{ RMarkdown Source | Analysis Codebase }

Introduction

The Wikimedia Foundation’s Web team is working on researching and building out improvements to the desktop experience to make Wikimedia wikis more welcoming and to increase the utility amongst readers while maintaining utility for existing editors.

As part of this effort, the Web team deployed a new location of the search bar, moving the search bar to a more prominent location on the top of the page. The team ran an A/B test of the new location from 20 October 2020 through 4 November 2020 to assess the efficacy of this feature. The test included all logged-in users on the early adopter wikis (Basque Wikipedia, French Wikipedia, French Wiktionary, Hebrew Wikipedia, Persian Wikipedia, and Portuguese Wikiversity). In the test, 50% of logged-in users saw the search bar in the new location, while the other 50% continued to see the search bar in the previous location.

The new location (as shown in Figure 1) was also deployed as default for anonymous users on our early adopter wikis, and by preference for all other users.

**Figure 1**: Example of the new location of the search bar on desktop. The search bar was moved to a more prominent location on the top of the desktop page.

Figure 1: Example of the new location of the search bar on desktop. The search bar was moved to a more prominent location on the top of the desktop page.

The primary goal of the AB Test was to test the hypothesis that the group with the search bar in the new location will initiate more search sessions. The target was identified as 2.5% overall increase in search sessions initiated. The other primary questions we wanted to answer are:

  • Which group has a higher rate of search sessions completed? How does this differ per wiki?
  • Have any other interesting search trends emerged?
  • For logged-out users, are there any perceived changes in search behavior before/after the change?

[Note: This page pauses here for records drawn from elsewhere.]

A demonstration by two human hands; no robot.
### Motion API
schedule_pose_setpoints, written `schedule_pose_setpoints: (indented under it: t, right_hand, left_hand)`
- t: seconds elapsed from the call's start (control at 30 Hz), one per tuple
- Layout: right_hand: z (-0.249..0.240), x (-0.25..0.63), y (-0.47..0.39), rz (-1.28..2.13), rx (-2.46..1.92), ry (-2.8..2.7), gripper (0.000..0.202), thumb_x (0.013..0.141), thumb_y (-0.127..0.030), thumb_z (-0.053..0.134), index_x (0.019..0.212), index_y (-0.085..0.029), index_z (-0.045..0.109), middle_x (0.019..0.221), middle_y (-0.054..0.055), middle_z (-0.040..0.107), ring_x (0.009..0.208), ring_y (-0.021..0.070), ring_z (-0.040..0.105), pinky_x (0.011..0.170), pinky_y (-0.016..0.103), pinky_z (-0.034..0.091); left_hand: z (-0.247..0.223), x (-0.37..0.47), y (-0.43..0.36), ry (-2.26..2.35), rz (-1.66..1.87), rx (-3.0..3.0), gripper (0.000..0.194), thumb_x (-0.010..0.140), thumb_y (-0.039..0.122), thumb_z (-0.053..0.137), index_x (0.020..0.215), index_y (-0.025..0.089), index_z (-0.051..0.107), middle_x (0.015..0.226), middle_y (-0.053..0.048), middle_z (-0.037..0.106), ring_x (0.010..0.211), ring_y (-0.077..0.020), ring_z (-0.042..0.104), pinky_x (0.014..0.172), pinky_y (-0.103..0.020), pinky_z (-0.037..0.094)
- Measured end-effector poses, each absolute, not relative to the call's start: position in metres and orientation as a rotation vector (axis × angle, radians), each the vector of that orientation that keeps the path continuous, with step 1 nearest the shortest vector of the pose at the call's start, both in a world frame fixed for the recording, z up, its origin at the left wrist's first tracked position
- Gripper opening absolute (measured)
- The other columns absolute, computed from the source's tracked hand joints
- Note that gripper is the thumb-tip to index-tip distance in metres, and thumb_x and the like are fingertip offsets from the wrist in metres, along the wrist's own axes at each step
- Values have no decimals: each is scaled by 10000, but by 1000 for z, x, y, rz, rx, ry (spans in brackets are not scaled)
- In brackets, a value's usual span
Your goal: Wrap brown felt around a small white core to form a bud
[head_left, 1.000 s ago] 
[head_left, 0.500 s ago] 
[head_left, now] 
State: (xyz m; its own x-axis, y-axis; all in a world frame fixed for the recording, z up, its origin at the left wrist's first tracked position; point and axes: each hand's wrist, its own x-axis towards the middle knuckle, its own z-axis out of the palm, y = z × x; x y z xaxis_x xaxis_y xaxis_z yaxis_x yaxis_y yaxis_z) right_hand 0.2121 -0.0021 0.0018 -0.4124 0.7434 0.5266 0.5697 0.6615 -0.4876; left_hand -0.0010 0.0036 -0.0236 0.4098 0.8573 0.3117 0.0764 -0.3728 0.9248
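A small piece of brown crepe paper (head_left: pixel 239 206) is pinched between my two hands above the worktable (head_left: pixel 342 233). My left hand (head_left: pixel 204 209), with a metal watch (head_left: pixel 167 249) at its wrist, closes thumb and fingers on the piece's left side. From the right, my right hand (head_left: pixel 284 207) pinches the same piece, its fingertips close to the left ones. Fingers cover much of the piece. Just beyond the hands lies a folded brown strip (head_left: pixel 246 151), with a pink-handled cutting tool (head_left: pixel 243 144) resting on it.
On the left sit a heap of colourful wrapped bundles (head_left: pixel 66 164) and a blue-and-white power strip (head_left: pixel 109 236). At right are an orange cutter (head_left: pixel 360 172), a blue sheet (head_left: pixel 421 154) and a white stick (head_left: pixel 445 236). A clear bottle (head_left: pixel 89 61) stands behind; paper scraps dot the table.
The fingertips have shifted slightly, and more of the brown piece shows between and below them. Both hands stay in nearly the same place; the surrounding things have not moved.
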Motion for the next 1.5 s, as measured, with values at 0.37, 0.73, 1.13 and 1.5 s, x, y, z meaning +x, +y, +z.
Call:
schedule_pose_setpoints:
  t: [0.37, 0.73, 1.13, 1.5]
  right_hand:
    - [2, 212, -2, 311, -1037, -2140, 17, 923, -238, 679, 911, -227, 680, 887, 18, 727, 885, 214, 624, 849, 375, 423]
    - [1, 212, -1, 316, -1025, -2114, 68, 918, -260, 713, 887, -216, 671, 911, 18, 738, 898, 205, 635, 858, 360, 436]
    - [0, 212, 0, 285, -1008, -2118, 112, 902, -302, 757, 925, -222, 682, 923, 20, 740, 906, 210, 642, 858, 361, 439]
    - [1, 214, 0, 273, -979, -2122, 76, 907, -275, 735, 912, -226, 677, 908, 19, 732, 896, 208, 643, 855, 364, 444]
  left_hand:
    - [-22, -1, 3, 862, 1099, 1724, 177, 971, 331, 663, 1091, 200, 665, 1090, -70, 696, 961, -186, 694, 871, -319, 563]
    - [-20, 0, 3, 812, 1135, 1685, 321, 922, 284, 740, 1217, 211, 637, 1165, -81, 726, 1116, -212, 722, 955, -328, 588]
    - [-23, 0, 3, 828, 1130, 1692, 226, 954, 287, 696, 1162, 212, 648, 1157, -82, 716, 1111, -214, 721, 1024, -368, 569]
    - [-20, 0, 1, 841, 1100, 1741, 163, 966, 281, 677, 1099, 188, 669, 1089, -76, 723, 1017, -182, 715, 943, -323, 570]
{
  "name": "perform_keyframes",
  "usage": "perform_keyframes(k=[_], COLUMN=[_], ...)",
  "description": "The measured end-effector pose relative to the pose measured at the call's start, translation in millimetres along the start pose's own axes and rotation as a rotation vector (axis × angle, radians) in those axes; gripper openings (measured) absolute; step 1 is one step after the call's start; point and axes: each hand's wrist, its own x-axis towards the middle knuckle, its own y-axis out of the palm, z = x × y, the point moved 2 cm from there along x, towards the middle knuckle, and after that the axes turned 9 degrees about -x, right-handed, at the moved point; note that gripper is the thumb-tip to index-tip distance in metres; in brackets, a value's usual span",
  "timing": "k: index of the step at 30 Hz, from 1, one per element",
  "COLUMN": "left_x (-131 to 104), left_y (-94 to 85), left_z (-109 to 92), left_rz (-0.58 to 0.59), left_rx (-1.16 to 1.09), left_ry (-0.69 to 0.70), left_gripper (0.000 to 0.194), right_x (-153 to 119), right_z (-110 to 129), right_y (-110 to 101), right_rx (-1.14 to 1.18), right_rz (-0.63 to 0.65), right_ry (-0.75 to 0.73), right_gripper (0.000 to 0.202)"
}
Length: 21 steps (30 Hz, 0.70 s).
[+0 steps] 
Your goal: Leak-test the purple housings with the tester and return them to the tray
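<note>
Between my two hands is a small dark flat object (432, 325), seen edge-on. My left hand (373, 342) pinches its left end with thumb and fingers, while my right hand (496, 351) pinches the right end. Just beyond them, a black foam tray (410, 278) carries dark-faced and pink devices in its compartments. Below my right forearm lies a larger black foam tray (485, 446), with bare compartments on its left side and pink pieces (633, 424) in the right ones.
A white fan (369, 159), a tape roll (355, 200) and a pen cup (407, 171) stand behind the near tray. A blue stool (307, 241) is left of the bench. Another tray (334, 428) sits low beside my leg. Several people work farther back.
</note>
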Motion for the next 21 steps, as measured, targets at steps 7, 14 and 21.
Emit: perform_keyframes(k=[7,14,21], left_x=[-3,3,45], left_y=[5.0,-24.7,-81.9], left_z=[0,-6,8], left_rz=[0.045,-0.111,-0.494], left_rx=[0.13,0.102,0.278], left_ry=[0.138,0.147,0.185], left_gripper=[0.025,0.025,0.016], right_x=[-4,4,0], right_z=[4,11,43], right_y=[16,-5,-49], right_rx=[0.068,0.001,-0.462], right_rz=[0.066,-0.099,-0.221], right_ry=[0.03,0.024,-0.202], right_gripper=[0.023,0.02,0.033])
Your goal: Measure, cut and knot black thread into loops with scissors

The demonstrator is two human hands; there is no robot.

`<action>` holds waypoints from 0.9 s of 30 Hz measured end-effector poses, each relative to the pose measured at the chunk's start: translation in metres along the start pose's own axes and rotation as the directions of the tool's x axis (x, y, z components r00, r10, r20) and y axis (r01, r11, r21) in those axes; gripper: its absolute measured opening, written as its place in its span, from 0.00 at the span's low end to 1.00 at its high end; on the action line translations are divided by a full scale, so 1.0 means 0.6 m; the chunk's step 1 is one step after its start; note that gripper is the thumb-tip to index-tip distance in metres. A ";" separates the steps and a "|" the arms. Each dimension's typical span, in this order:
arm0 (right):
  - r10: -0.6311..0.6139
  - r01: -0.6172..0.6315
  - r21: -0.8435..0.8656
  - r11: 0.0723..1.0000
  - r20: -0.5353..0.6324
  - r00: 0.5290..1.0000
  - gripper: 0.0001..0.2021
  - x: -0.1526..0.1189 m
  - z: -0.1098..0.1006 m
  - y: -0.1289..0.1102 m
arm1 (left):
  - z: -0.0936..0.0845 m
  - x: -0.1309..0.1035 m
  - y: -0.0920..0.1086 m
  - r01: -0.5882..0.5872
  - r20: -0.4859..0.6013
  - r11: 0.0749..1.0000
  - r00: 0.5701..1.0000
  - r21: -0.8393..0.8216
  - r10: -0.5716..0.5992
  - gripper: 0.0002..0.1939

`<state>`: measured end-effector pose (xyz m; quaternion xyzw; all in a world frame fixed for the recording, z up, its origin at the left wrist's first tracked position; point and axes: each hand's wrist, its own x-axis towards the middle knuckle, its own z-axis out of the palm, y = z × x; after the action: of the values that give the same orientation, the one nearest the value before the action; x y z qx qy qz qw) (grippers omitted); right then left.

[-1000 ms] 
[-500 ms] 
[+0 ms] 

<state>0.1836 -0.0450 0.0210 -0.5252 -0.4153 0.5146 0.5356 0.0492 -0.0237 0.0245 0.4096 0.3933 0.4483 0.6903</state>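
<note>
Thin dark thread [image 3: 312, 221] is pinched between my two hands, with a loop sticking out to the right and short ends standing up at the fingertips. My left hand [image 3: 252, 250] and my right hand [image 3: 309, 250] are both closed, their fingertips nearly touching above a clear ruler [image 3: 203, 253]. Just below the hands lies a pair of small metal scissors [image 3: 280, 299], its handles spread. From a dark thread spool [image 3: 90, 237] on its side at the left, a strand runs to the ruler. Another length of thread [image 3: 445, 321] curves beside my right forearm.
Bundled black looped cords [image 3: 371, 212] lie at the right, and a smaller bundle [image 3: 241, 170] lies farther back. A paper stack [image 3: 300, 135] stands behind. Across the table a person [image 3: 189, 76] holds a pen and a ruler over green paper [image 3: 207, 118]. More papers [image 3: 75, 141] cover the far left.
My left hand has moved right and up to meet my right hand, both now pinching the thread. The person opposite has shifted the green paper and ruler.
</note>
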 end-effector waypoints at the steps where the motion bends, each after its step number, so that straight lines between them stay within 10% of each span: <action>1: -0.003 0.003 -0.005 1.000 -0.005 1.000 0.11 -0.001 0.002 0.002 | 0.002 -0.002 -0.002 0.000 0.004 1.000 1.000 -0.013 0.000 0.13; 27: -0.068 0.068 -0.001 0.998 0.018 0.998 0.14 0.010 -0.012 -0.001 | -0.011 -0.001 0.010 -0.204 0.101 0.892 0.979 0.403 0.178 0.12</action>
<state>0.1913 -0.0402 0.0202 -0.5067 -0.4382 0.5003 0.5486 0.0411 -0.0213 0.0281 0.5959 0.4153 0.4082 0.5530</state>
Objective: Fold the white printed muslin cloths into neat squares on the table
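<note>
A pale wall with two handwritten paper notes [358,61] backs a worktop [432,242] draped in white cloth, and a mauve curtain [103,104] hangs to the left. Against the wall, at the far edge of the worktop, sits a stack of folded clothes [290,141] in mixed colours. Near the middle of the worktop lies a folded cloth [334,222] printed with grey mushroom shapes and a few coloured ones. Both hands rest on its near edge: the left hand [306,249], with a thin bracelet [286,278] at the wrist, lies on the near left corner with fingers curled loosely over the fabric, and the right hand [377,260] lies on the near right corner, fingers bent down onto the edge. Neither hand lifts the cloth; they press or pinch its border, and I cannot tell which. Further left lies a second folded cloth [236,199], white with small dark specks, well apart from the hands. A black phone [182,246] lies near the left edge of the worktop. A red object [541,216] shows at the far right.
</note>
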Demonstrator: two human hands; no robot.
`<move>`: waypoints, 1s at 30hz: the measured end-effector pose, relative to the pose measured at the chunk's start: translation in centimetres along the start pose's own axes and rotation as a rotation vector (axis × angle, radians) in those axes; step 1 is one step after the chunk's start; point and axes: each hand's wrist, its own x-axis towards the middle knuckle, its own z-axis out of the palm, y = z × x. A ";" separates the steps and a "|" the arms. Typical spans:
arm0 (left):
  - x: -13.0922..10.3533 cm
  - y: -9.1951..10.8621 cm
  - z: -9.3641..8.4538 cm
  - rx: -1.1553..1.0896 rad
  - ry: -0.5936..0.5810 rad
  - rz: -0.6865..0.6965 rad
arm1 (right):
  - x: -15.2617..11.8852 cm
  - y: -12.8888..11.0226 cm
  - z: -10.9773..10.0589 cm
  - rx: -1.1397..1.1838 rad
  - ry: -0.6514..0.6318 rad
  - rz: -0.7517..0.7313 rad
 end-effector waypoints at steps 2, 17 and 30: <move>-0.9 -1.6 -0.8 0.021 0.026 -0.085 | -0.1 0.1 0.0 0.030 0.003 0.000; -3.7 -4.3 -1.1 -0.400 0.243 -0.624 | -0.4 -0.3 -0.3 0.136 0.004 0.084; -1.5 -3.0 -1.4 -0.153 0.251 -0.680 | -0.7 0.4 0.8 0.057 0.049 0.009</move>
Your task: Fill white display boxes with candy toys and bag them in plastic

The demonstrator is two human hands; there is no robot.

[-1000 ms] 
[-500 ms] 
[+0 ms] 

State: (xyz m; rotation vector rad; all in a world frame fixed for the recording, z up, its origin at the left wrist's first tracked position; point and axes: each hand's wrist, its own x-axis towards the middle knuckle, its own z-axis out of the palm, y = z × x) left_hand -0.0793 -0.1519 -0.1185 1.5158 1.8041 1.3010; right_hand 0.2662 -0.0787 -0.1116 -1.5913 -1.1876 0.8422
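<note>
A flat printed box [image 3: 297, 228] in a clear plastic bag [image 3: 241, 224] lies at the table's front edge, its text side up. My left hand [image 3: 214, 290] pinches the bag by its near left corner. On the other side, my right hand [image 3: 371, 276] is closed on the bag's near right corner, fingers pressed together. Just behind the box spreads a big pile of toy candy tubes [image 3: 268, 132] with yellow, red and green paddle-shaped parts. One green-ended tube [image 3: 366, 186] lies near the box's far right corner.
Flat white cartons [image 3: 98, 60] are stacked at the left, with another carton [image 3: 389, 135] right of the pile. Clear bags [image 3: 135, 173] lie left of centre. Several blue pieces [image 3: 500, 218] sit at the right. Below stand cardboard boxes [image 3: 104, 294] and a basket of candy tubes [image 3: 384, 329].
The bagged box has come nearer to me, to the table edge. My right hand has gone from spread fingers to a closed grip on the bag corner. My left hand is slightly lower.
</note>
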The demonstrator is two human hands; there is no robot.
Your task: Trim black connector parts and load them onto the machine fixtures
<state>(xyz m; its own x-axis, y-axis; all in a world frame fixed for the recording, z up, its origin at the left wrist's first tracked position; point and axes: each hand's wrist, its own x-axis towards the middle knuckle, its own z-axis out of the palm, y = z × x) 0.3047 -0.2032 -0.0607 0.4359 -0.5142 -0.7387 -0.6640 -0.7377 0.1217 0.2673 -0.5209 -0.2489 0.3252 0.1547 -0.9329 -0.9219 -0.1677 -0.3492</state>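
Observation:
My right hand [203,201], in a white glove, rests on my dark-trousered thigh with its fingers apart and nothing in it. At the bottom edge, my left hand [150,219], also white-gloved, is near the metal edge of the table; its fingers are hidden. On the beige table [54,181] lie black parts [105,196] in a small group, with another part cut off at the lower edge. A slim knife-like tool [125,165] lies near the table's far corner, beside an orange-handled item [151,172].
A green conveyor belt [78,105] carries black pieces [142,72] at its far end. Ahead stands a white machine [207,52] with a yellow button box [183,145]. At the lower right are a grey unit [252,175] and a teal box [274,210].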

Upon conclusion of the test on 4 November 2020, a total of 61,602 search sessions had been initiated across both groups. You can find more information on this change and other feature deployments on the desktop improvement project page.

Methodology

The AB test was a run on a per wiki basis and users included in the test were randomly assigned to either the control (search header in the old location) or treatment (search header in the new location) using their user ID and received the same treatment the duration of the test.

Data was collected in the SearchSatisfaction event logging table.

See the following Phabricator tickets for further details regarding the instrumentation and implementation of the AB test:

Search Sessions Initiated

A search session begins when a person starts typing in the search widget. We measured the number of unique search sessions started for each search location type and wiki included in the AB Test.

We initally considered using a Welch two-sample t-test to determine if there is statistical difference between the two means; however, since there are only 6 observations (each wiki serves as a single observation in this case), there was not enough evidence to confirm a difference between the number of search sessions initiated between the two groups.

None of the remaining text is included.